Then we condemn the behavior we structurally incentivized.

This is the central failure of narrative governance. We treat laws as endpoints, not experiments. Plans as achievements, not hypotheses. The State of the Nation Address becomes theater, not a report card. We count activity—laws passed, budgets released, projects announced—but not outcomes achieved.

No ex-post evaluation. No binding KPIs. No public dashboards for justice, infrastructure, education, or health. When results fall short, plans are replaced, not refined.

And so citizens fall back on the only metric available:
“Wala namang kuwenta.”

The problem is not that Filipinos are uniquely immoral. The problem is that poverty creates conditions where morality is fragile.

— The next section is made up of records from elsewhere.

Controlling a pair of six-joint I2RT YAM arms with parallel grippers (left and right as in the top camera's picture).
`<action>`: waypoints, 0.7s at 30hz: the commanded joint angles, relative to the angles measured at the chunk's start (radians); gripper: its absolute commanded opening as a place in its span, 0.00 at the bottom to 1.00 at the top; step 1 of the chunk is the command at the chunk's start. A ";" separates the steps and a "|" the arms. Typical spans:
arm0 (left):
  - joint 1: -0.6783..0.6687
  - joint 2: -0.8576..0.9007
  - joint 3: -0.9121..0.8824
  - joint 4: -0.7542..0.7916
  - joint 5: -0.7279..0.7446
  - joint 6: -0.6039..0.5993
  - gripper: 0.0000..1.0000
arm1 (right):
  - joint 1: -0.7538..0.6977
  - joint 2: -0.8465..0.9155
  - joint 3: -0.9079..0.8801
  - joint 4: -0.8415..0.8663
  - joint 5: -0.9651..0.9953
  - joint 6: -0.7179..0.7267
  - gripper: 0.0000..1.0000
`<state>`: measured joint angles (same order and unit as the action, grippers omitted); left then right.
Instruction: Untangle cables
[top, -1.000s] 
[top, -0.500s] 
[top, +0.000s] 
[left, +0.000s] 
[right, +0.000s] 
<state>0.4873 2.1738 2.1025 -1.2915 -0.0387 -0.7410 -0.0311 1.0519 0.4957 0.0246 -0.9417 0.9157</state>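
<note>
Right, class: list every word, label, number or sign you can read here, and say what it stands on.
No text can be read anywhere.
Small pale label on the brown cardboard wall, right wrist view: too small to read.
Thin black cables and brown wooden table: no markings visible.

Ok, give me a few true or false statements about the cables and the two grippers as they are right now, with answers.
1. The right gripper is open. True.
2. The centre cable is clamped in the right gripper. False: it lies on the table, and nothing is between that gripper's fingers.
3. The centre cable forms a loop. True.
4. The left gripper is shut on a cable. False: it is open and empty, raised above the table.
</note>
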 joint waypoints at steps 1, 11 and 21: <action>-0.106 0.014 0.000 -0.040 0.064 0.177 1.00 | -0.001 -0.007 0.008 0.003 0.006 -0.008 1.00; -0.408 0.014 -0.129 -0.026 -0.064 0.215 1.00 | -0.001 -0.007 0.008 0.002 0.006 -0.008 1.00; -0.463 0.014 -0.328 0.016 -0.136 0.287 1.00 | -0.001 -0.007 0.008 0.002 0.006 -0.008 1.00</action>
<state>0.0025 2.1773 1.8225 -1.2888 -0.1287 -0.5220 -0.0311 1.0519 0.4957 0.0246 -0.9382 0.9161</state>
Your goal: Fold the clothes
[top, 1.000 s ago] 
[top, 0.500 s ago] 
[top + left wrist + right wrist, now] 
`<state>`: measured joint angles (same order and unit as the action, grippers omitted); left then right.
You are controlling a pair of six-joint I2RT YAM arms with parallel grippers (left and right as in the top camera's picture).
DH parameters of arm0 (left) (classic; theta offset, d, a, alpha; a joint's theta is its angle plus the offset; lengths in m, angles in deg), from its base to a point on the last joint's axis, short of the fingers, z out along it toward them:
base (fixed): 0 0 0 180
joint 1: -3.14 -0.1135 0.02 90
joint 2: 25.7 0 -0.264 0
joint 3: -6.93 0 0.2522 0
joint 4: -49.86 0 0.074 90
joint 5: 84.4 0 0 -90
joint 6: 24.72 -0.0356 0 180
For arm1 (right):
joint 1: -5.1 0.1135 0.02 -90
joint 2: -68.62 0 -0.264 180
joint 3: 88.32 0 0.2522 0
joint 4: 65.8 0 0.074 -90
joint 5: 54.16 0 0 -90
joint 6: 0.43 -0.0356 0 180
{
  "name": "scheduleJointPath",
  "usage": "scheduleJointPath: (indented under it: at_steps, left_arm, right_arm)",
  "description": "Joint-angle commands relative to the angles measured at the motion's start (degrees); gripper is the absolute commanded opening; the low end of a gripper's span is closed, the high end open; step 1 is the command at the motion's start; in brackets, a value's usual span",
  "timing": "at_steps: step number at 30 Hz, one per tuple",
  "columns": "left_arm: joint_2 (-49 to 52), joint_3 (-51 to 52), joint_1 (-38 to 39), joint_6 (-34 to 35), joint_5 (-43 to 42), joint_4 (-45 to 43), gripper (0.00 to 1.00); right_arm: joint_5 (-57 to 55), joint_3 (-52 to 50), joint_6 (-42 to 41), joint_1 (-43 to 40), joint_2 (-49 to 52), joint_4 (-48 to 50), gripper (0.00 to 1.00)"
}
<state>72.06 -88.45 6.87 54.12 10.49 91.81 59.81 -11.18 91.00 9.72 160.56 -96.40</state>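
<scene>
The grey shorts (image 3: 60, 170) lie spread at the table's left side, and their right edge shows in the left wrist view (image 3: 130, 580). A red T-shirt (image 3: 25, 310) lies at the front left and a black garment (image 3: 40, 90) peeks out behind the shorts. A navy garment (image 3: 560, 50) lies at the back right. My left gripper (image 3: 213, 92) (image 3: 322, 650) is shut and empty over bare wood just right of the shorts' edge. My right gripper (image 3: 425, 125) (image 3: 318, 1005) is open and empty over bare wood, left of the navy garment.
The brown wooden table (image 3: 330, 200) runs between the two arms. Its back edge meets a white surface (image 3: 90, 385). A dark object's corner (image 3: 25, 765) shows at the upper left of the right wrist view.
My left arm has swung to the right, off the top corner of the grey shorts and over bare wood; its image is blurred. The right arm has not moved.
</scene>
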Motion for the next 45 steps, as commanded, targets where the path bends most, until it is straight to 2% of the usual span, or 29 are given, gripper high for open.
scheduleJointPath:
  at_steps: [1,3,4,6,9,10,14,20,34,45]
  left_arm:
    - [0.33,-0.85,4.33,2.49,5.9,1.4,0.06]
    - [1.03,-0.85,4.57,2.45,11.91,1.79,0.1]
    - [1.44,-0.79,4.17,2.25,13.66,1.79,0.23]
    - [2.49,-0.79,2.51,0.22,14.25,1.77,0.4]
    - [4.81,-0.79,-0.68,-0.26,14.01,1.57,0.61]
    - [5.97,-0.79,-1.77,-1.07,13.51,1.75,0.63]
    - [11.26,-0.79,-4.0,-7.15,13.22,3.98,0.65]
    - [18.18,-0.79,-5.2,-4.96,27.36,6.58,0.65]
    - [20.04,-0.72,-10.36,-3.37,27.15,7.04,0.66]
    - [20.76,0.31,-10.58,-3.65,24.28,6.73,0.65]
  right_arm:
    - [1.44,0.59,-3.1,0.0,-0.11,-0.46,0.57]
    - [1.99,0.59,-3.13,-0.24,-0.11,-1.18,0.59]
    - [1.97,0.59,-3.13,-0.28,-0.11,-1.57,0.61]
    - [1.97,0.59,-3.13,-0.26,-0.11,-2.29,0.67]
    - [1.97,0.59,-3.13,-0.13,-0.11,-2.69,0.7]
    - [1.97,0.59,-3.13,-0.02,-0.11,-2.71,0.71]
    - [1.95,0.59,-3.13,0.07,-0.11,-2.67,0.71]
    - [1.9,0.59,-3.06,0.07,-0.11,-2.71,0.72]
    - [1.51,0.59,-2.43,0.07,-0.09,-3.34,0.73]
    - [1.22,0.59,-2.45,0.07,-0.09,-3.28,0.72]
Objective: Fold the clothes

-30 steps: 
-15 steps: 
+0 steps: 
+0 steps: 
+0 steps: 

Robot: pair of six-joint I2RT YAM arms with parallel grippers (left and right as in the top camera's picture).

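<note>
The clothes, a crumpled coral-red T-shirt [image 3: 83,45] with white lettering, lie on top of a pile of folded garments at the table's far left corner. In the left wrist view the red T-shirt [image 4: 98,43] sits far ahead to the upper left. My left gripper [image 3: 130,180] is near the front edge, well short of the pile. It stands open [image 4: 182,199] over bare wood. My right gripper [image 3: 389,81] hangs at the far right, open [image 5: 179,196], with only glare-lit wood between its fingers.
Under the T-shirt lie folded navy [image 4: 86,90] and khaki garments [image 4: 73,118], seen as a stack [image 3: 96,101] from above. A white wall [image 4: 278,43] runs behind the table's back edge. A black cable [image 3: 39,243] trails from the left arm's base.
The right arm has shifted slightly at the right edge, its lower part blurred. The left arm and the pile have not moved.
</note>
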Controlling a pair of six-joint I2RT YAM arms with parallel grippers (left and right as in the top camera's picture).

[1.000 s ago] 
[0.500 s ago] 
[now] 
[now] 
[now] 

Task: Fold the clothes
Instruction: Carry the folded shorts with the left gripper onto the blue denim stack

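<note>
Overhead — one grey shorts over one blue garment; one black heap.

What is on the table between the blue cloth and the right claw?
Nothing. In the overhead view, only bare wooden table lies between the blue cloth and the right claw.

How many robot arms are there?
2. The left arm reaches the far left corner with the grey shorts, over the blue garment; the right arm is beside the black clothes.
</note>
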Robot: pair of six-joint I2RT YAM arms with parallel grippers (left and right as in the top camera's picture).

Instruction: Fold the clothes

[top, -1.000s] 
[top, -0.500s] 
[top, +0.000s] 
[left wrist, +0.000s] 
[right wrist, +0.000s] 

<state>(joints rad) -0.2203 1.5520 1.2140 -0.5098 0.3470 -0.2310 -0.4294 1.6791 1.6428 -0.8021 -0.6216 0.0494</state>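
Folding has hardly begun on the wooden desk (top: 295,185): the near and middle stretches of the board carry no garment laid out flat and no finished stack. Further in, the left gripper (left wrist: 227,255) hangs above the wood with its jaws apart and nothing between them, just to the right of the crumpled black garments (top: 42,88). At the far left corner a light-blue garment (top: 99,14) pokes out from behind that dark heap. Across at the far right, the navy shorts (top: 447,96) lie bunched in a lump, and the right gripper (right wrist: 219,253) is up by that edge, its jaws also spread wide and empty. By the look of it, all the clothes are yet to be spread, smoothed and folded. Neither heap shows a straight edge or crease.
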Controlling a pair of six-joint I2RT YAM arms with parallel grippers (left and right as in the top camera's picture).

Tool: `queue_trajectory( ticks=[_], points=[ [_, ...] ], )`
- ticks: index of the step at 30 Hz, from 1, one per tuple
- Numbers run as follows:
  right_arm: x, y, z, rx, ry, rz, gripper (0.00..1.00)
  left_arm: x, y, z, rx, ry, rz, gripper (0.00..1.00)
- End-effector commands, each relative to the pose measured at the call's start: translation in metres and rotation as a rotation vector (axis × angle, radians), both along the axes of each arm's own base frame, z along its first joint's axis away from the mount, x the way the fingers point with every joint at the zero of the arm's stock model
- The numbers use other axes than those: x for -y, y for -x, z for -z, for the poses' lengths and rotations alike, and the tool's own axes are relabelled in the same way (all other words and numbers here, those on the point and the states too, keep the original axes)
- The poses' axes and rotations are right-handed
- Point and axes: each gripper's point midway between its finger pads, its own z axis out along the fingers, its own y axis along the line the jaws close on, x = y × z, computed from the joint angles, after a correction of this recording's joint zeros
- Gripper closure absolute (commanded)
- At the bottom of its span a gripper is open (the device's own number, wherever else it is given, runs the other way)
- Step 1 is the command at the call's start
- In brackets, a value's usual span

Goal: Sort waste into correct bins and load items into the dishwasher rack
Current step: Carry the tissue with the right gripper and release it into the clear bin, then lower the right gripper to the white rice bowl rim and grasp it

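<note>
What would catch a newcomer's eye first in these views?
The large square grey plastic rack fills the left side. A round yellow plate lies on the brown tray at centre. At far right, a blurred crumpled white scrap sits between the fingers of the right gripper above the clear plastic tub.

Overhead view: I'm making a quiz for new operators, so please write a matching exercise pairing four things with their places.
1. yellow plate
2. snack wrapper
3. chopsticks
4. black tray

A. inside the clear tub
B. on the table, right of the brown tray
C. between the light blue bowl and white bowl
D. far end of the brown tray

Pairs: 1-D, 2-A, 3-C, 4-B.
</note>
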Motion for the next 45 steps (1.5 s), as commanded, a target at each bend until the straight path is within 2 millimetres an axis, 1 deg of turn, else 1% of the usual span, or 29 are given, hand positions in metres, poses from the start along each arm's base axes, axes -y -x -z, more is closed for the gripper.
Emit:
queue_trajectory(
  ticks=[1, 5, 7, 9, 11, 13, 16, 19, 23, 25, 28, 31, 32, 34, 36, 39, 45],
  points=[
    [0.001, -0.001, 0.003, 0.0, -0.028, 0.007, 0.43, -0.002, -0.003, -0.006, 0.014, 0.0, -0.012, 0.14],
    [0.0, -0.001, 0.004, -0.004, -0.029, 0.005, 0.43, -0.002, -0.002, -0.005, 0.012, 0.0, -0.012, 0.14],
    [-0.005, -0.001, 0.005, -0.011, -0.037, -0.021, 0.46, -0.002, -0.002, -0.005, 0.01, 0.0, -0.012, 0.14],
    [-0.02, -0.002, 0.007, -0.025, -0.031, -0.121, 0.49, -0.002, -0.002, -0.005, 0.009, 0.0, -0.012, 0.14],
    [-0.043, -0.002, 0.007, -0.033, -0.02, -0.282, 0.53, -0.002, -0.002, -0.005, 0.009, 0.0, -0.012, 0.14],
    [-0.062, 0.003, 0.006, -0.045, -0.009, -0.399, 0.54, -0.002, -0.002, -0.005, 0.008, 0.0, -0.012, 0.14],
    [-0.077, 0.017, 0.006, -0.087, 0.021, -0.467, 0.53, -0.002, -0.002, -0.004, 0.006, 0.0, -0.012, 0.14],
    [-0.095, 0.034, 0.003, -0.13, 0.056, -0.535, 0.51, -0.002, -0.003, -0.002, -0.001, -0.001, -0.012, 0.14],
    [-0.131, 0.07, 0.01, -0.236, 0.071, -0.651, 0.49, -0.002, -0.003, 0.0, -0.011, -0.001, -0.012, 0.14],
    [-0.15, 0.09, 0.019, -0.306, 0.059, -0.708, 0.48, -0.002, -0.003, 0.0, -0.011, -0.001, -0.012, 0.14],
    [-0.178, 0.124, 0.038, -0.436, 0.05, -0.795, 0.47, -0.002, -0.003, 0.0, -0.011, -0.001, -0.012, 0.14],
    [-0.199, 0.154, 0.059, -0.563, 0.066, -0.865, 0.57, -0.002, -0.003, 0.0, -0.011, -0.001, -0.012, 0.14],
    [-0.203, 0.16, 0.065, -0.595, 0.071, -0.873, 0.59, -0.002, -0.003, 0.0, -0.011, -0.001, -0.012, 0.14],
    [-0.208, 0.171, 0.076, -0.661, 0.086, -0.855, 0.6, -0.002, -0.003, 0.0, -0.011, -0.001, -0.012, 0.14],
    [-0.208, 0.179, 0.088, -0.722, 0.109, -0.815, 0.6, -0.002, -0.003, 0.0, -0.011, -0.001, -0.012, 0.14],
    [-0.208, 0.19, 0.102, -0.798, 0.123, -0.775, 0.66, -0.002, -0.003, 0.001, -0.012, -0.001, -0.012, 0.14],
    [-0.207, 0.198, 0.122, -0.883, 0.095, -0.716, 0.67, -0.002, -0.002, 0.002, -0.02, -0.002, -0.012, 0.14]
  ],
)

A hungry worker tolerates abuse to keep a job. A small business pays under the table to survive delays. A local official extracts rent because oversight is weak and alternatives are few. None of this is noble—but all of it is predictable.

This is why anti-corruption, by itself, cannot be the national development strategy. Treated as the primary battle, it crowds out harder but more important work: building industries, fixing logistics, lowering energy costs, improving productivity, and creating stable employment.

We obsess over redistribution while neglecting production. We argue endlessly over who gets what, while failing to grow what there is to distribute.

Real accountability emerges when citizens are no longer desperate. A middle class with skills, savings, and options can afford to be principled. Institutions with capacity can afford to enforce rules. Elites behave better when abuse threatens reputation, legacy, and power.

This is not cynicism. It is how societies evolve.

The task is not to abandon morality—but to stop treating it as the starting point.

Build a society where fewer people are poor. Build systems that work often enough to be trusted. Measure outcomes, not intentions. Fix production before sermonizing.

Because when poverty recedes, corruption loses its oxygen.

And then—finally—it becomes harder to be corrupt than to be honest.

That is the moral Philippines worth building.

Comments
28 Responses to “Mas Mahirap Maging Korap Kung Walang Mahirap”
  1. Benny's avatar Benny says:

    you can’t talk about poverty in the Philippines without mentioning overpopulation

    • Karl Garcia's avatar Karl Garcia says:

      Thanks Benny. Duly noted. I usually do a follow up on matters noticed by readers, old and new alike.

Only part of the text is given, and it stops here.